Gary Ruvkun has made a career out of imagining the unimaginable, and of surrounding himself with like-minded thinkers who let the wheels of thought spin until they catch on something hard, gain traction, and take off.

In the early 1990s, the thoughts of Ruvkun and colleague Victor Ambros caught on the idea of microRNA, tiny strips of genetic material that behave differently from how scientists believed RNA could. That development eventually transformed our understanding of how our body’s cells go about their business, of how they turn DNA on and off to create the proteins that do much of the body’s work.

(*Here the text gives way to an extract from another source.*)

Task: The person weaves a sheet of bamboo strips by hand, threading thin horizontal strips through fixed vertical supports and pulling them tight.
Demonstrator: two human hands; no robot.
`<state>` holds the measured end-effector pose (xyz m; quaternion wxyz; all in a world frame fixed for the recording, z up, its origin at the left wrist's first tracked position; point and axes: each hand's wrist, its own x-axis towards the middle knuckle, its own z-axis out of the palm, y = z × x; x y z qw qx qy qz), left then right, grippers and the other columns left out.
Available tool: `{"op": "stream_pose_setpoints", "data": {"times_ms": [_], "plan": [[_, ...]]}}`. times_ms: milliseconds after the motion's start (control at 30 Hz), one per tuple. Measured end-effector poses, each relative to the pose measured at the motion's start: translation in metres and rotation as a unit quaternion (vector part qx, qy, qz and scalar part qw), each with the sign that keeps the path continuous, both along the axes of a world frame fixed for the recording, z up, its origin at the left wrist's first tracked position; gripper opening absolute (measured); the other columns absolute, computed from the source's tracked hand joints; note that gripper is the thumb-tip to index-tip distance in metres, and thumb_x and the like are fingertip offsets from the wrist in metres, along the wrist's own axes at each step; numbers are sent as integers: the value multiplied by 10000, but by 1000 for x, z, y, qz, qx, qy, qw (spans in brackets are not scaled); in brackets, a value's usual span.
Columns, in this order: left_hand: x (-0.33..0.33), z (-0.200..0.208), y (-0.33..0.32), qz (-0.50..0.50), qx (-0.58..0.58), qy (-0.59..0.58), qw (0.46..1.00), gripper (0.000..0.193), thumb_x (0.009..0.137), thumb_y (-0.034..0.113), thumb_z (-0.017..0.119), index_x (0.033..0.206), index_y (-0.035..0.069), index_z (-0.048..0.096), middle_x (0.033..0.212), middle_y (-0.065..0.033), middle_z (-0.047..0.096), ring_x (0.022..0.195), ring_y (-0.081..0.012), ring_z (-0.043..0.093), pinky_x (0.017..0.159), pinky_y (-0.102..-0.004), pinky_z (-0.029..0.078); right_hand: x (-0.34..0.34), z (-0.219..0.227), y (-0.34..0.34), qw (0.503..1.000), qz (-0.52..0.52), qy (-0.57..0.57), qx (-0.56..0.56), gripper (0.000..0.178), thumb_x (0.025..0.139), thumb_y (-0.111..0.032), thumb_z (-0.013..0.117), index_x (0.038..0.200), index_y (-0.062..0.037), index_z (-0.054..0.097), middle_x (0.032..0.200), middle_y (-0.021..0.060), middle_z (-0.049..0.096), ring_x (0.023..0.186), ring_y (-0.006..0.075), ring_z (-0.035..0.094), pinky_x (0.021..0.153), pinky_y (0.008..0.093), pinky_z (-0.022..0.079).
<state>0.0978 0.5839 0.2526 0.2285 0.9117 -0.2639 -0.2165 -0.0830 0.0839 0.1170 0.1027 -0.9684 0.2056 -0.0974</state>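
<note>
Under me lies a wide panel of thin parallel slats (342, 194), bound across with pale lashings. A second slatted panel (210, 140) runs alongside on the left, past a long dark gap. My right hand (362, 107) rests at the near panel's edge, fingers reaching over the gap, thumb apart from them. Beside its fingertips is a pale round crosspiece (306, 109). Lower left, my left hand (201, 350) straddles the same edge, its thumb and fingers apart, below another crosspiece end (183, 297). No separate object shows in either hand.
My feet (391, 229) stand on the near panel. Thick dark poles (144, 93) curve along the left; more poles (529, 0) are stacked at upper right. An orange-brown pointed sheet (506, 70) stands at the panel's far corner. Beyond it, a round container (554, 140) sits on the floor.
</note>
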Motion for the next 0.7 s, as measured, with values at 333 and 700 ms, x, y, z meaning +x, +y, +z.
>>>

Until that time, scientists thought that proteins alone turned genes on and off, sped them up or slowed them down. Until then, RNA, a molecule related to DNA, was thought to carry out DNA’s genetic instructions, not mess them up.

Since then, science has come to understand that RNA, as well as proteins, can regulate DNA’s action. A new generation of scientists has turned to the study of microRNA, discovering that a wide array — as many as 1,000 different kinds in humans alone — exist in living things from plants to worms to flies to people.

The discovery netted Ruvkun, who is a professor in genetics at Harvard Medical School (HMS) and an investigator at Massachusetts General Hospital’s (MGH) Department of Molecular Biology and Center for Computational and Integrative Biology, this year’s Warren Triennial Prize, MGH’s highest award for research, and the Albert Lasker Basic Medical Research Award. He won both awards together with longtime collaborator Ambros, of the University of Massachusetts, and the Lasker with David Baulcombe, a British researcher who found similar molecules in plants. The Lasker Foundation described microRNA as “pivotal regulators” of both normal and disease physiology and praised the “open-mindedness, wisdom, and experimental finesse” that allowed the three researchers to see something wholly new in the landscape of molecular genetics.

Open-mindedness is nothing new to Ruvkun. Colleagues and former fellows describe a man in love with ideas — even bad ones. Brainstorming sessions are a regular feature of daily lab tea breaks, and no idea is too strange to be welcome.

Ruvkun believes that a blizzard of thought helps good ideas drift down. In addition to continuing to work on microRNA, Ruvkun’s lab is also working on how longevity is genetically regulated and is beginning a project, with Massachusetts Institute of Technology (MIT) planetary scientist Maria Zuber, to detect life on Mars.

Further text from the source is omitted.